Старуха расцветала на глазах…
Тут нет ничего удивительного: эффект воздействия врача на пациента давно известен. Доброе слово врача воскрешает умершего Лазаря, грубое и безжалостное обращение может вогнать пациента в гроб. Это вовсе не значило, что старуха – симулянтка. У неё с утра действительно могло что-то болеть, настроение могло быть поганым – с внуком поругалась, голова разболелась. Решила, что на подступах – инсульт-батюшка. Ну и попросила соседку вызвать скорую. А дальше… пока скорая добиралась, маленько её отпустило, а тут ещё доктор такой душевный попался, такой поможливый и внимательный, хоть и молодой. И руки тёплые, он их у печки отогревал – не то что иные торопливые хмыри: лезут с холоду лапать своими ледорубами. И как же он старательно все-все прощупал-проверил! И вроде все в нутре, в глубине, что шкворчало и жгло, как-то само утихло, отпустило… Так ведь хороший доктор – он знает, как проверять больного. Он и сам сказал, что проверит все-все, до последней жилочки! И главное, разговаривает так умно, все объясняет, хотя слова непонятные медицинские…

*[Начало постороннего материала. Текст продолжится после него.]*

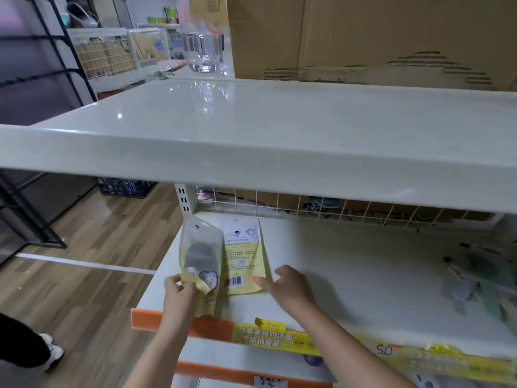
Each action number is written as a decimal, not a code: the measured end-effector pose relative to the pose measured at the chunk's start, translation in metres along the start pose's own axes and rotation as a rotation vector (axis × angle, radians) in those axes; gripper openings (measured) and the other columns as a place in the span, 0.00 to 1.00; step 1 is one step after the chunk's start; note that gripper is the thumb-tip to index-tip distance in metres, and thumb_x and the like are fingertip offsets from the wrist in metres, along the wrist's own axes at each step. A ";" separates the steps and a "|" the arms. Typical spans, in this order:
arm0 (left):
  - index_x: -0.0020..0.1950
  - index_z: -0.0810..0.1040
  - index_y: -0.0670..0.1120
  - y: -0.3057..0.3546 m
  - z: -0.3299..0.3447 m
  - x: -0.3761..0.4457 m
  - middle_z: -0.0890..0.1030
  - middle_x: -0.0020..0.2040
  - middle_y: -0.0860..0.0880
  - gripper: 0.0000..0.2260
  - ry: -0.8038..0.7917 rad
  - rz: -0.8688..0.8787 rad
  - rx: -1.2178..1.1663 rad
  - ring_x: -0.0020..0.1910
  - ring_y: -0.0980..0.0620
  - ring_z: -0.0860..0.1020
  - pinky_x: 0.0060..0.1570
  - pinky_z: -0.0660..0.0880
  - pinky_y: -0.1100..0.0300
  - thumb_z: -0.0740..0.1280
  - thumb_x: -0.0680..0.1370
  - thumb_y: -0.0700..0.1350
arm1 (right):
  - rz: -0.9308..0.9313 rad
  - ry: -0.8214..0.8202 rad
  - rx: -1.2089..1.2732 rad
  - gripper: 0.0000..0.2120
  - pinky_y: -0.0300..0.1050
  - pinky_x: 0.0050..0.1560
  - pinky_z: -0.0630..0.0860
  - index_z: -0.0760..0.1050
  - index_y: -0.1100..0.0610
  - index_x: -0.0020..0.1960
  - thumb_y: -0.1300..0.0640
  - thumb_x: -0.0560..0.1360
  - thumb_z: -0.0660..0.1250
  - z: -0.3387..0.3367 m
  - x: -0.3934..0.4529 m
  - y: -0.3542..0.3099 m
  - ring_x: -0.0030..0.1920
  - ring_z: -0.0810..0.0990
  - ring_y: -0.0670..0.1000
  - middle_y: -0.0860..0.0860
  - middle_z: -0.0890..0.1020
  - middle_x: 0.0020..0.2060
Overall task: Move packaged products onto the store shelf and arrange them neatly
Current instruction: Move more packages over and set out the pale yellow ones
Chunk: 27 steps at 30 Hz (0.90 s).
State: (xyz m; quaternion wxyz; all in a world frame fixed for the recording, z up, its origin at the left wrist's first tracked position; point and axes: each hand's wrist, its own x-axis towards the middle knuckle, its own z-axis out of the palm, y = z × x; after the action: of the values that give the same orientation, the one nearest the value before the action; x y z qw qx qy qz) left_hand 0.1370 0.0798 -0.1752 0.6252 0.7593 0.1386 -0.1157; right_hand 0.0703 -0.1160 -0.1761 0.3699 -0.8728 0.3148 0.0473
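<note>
My left hand (pixel 179 292) pinches the lower edge of a yellow and clear mask packet (pixel 200 253), held upright at the left end of the middle shelf (pixel 349 275). A second yellow packet (pixel 244 259) lies flat on that shelf, back side up with its barcode showing. My right hand (pixel 291 287) rests on the shelf beside this flat packet, with a fingertip touching its lower right corner. Another yellow packet (pixel 207 303) lies under my left hand, mostly hidden.
A wide white upper shelf (pixel 251 130) overhangs the middle shelf. A wire grid back (pixel 321 208) closes the rear. Blurred grey-green items (pixel 475 287) lie at the shelf's right. An orange and yellow price strip (pixel 279 334) edges the front. Someone's shoe (pixel 51 351) stands on the floor left.
</note>
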 end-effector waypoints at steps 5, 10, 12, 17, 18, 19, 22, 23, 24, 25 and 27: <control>0.60 0.68 0.46 -0.003 -0.016 -0.006 0.78 0.44 0.42 0.13 -0.010 -0.099 -0.078 0.38 0.44 0.77 0.35 0.71 0.57 0.56 0.78 0.34 | 0.054 0.054 0.039 0.08 0.44 0.44 0.73 0.74 0.53 0.42 0.50 0.75 0.63 0.017 -0.001 -0.015 0.46 0.79 0.56 0.50 0.80 0.41; 0.62 0.71 0.40 -0.006 -0.020 -0.010 0.79 0.45 0.37 0.14 -0.100 -0.180 -0.193 0.40 0.41 0.79 0.44 0.75 0.50 0.56 0.78 0.31 | 0.041 0.518 0.218 0.10 0.44 0.41 0.67 0.79 0.60 0.49 0.59 0.76 0.60 -0.012 -0.001 0.009 0.48 0.78 0.59 0.59 0.81 0.49; 0.62 0.70 0.39 -0.007 -0.013 -0.012 0.79 0.47 0.36 0.14 -0.138 -0.186 -0.230 0.41 0.40 0.79 0.45 0.76 0.49 0.56 0.78 0.30 | -0.100 0.707 0.204 0.14 0.43 0.39 0.66 0.81 0.58 0.52 0.59 0.76 0.57 -0.027 -0.010 0.015 0.50 0.77 0.58 0.56 0.80 0.48; 0.51 0.71 0.37 0.001 0.007 -0.022 0.75 0.42 0.38 0.08 -0.136 -0.207 -0.290 0.37 0.42 0.76 0.35 0.74 0.53 0.54 0.78 0.30 | -0.530 0.866 -0.108 0.18 0.43 0.40 0.73 0.84 0.54 0.44 0.55 0.68 0.56 -0.035 -0.020 0.019 0.41 0.75 0.53 0.49 0.80 0.35; 0.45 0.71 0.37 0.002 0.009 -0.022 0.73 0.39 0.40 0.08 -0.102 -0.230 -0.311 0.35 0.43 0.74 0.33 0.73 0.55 0.54 0.77 0.29 | -0.578 0.836 -0.146 0.17 0.43 0.43 0.73 0.84 0.53 0.41 0.55 0.67 0.57 -0.032 -0.020 0.023 0.39 0.75 0.53 0.49 0.79 0.33; 0.39 0.69 0.38 0.003 0.012 -0.019 0.71 0.35 0.41 0.10 -0.063 -0.272 -0.357 0.32 0.45 0.71 0.32 0.71 0.57 0.53 0.76 0.29 | -0.619 0.799 -0.173 0.15 0.43 0.44 0.73 0.84 0.53 0.39 0.55 0.66 0.58 -0.028 -0.021 0.026 0.38 0.75 0.52 0.48 0.79 0.32; 0.37 0.66 0.41 0.003 0.011 -0.016 0.66 0.34 0.43 0.07 -0.018 -0.360 -0.552 0.31 0.48 0.65 0.35 0.67 0.54 0.53 0.72 0.33 | -0.702 0.627 -0.253 0.12 0.38 0.47 0.70 0.81 0.50 0.35 0.51 0.63 0.60 -0.013 -0.025 0.040 0.41 0.76 0.48 0.45 0.80 0.35; 0.38 0.68 0.41 0.004 0.010 -0.017 0.69 0.35 0.43 0.05 -0.035 -0.350 -0.581 0.33 0.46 0.68 0.38 0.70 0.52 0.54 0.72 0.36 | -0.712 0.554 -0.290 0.11 0.37 0.48 0.67 0.81 0.48 0.35 0.49 0.62 0.60 -0.009 -0.026 0.044 0.43 0.78 0.47 0.44 0.79 0.37; 0.41 0.71 0.41 0.006 0.009 -0.019 0.73 0.37 0.42 0.07 -0.067 -0.328 -0.586 0.35 0.44 0.72 0.42 0.72 0.50 0.55 0.74 0.40 | -0.726 0.482 -0.331 0.12 0.36 0.48 0.65 0.81 0.48 0.36 0.47 0.62 0.60 -0.006 -0.026 0.048 0.45 0.79 0.47 0.44 0.79 0.38; 0.45 0.73 0.41 0.005 0.009 -0.018 0.76 0.39 0.41 0.10 -0.103 -0.307 -0.571 0.39 0.41 0.75 0.44 0.74 0.47 0.56 0.77 0.45 | -0.726 0.403 -0.355 0.12 0.35 0.49 0.63 0.81 0.48 0.37 0.44 0.63 0.60 -0.004 -0.026 0.050 0.48 0.79 0.47 0.44 0.78 0.40; 0.53 0.76 0.39 0.009 0.011 -0.019 0.79 0.45 0.38 0.14 -0.156 -0.296 -0.520 0.43 0.39 0.78 0.44 0.76 0.44 0.59 0.79 0.49 | -0.660 0.315 -0.312 0.16 0.34 0.53 0.60 0.80 0.48 0.39 0.38 0.66 0.60 -0.004 -0.025 0.053 0.53 0.75 0.46 0.44 0.78 0.43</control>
State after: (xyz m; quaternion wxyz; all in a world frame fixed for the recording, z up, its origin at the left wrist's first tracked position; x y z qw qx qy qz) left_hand 0.1222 0.0660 -0.1628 0.7837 0.5340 0.2244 -0.2241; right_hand 0.0189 -0.1342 -0.1979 0.1754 -0.9694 0.0592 -0.1611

Гуревич и в самом деле вслух проговаривал все медицинские термины, правильно полагая, что Катерину Фёдоровну это впечатлит:
– Вот мы сейчас… пальпация верхушки сердца… затем – перкуссия нижней части грудной клетки…
Наряду с этим следовал любимый Гуревичем этап осмотра пациента: лаконичная, но проникновенная беседа: нет ли у вас проблем со стулом, Катерина Фёдоровна? А по утрам не бывает, что в ухе у вас как-то… щёлкает или звенит?

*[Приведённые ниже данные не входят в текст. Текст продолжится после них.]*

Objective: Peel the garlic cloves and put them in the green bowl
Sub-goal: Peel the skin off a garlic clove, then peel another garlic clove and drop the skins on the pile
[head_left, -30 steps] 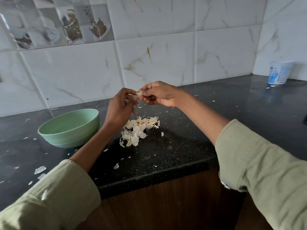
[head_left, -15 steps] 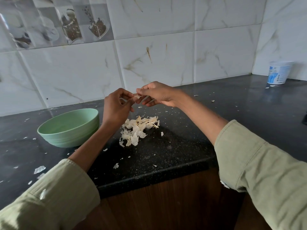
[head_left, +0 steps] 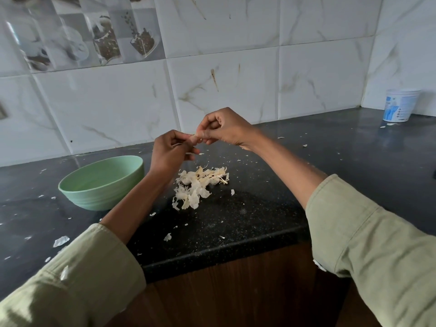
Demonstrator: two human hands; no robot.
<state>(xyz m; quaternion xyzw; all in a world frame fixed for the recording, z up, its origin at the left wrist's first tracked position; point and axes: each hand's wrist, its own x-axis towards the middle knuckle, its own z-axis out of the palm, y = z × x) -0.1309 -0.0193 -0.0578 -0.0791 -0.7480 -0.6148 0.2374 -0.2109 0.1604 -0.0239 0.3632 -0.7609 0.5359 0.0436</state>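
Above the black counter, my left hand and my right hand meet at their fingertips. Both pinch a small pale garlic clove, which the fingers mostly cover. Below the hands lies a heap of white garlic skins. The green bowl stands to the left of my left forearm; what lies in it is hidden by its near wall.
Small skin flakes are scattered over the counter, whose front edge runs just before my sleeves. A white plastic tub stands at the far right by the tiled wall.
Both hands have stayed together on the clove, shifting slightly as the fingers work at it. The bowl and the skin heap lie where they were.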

Никого никогда в жизни Гуревич не обследовал так, как эту старуху! Она приседала по десять раз, после чего он проверял пульс. Задирала ноги, одну и другую – проверял пульс. Потом она стояла на одной ноге. На другой. Бегала трусцой… С закрытыми глазами, с расставленными ногами, в позе Ромберга доставала пальцем до носа, растопыривала пальцы. Сделала лёгкую зарядку, прописанную ей Гуревичем отныне и навеки, пока жива, каждое утро.
Он обследовал её по полному кардиологическому статусу. Затем по полному неврологическому статусу. Он изобрёл обследования, какие до него в медицине не существовали. Сам заварил ей чай под её руководством. Долго беседовал с ней о снах, предварительно пояснив, что болезни распознать можно задолго до появления явных симптомов. Например, когда снятся дорогие покойники.

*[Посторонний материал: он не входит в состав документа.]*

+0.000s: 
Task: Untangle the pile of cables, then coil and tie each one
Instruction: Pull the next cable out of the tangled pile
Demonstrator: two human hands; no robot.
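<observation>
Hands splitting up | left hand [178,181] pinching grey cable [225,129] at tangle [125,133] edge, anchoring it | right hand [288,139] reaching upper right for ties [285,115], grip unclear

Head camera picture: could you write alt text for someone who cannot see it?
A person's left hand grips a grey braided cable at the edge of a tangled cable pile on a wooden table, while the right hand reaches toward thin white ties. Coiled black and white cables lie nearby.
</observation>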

– Ой, не говорите, доктор! – заголосила старуха. – Я уж знаю: когда мне снится покойный Валентин, жди какой-нибудь прорухи… Эт когда в последний раз – в апреле, что ль, он мне снился, – перед самым днём, как пенсию приносят. Стоит, бледный, и просит на пол-литра. «Валя, – говорю, – я с дорогой душой, но ты ж пенсии дождись, мне не с чего, вот те крест!» – хочу перекреститься, а рука не поднимается…
Когда наконец в сенях забухали сапожищи и взмыленный фельдшер влетел с сумкой, неторопливый Гуревич вытянул из сумки тонометр и торжественно измерил старухе давление. Оно было в норме.
Он оставил ей жаропонижающее, лично накапал в стакан тридцать капель валерьянки и велел выпить. Хотел и себе накапать, но удержался.